Taipei has rejected Beijing's offer of talks, saying Taiwan cannot accept China's condition that it first recognize the principle of "one China." The offer came after visits by Taiwanese political opposition leaders to the mainland.
In a statement Friday, Taiwan's government accused China of trying to manipulate relations between the two through negotiations with Taiwan's opposition. The statement said such issues can only be discussed through official channels, and not between individual political personalities.
China has deepened contacts with Taiwan's opposition leaders in the last two weeks. On Thursday, James Soong, head of the Taiwan People First Party, met in Beijing with Chinese President Hu Jintao. In a joint communiqué, they agreed to a new "two sides, one China" formula as the basis for talks about such issues as trade and direct flights across the Taiwan Strait.
Taiwan has been self-governed since 1949 and claims to be a sovereign state, but President Chen Shui-bian has stopped short of declaring formal independence. China claims the island as part of its territory and says the two sides must be reunited, by force if necessary. The United States has warned both sides against making any unilateral change in the status quo.
In an interview with Taiwanese television late Thursday, President Chen scoffed at Beijing's conditions for talks.
"We need to accept the one-China policy, we need to accept the 1992 consensus and oppose Taiwan's independence, [and] only then we are allowed for talks," he said. "Seriously, why would we want to go?"

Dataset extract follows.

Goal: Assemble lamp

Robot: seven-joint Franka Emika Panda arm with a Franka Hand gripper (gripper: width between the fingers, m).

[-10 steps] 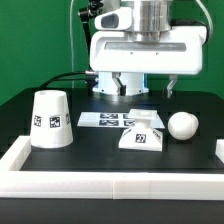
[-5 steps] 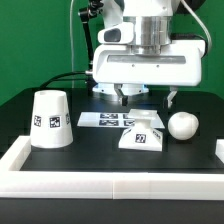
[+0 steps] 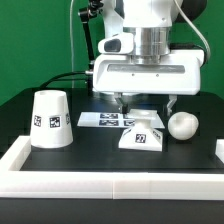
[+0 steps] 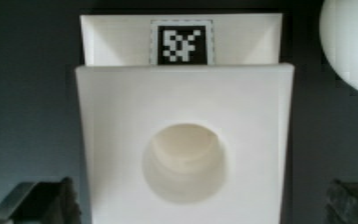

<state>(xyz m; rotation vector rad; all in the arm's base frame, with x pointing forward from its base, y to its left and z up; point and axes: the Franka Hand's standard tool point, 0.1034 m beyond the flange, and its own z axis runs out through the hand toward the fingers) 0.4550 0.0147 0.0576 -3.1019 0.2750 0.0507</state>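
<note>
The white lamp base (image 3: 143, 132), a low slope-sided block with a tag, sits on the black table at centre. In the wrist view the base (image 4: 186, 130) fills the middle, with an oval socket in its top. My gripper (image 3: 146, 103) hangs open directly above the base, its fingers (image 3: 121, 102) spread wider than the block and a little above it. Its dark fingertips (image 4: 37, 200) show at either side of the base. The ball-shaped bulb (image 3: 182, 125) lies to the exterior view's right of the base. The cone shade (image 3: 50, 120) stands at the exterior view's left.
The marker board (image 3: 105, 119) lies flat just behind the base. A white raised border (image 3: 110, 186) frames the table at the front and sides. The robot arm body (image 3: 150, 60) looms above the middle.
My gripper has come down towards the base and shifted slightly to the exterior view's right. The lamp parts have not moved.
</note>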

David Huang, vice-chairman of Taiwan's Mainland Affairs Council, says developments in recent months such as direct flights during the Chinese New Year show that the two sides can cooperate even if Taiwan continues to maintain that it is a sovereign state.
"We don't see why we cannot negotiate on any of the substantive issues with China, even though we consistently reject the 'one China' principle," he said.
At the end of Mr. Soong's visit Friday, China said it would ease employment restrictions on Taiwanese residents on the mainland, simplify travel procedures and reduce tuition for Taiwanese students wishing to study there. Earlier this month, China also offered economic concessions and a pair of giant pandas to Taiwan following the visit of Nationalist Party chief Lien Chan.
The landmark visits by the Taiwan opposition have drawn mixed reactions back home. On Saturday, the island will have the first chance to see how they have affected President Chen's political agenda.
Taiwan voters will elect delegates to a special National Assembly, which will consider a package of proposed amendments to the island's constitution.
These include halving the number of seats in parliament, extending the terms of lawmakers, changing the way lawmakers are elected and using referendums to deal with future constitutional changes.
China fears President Chen will use such referendums to push forward his pro-independence agenda.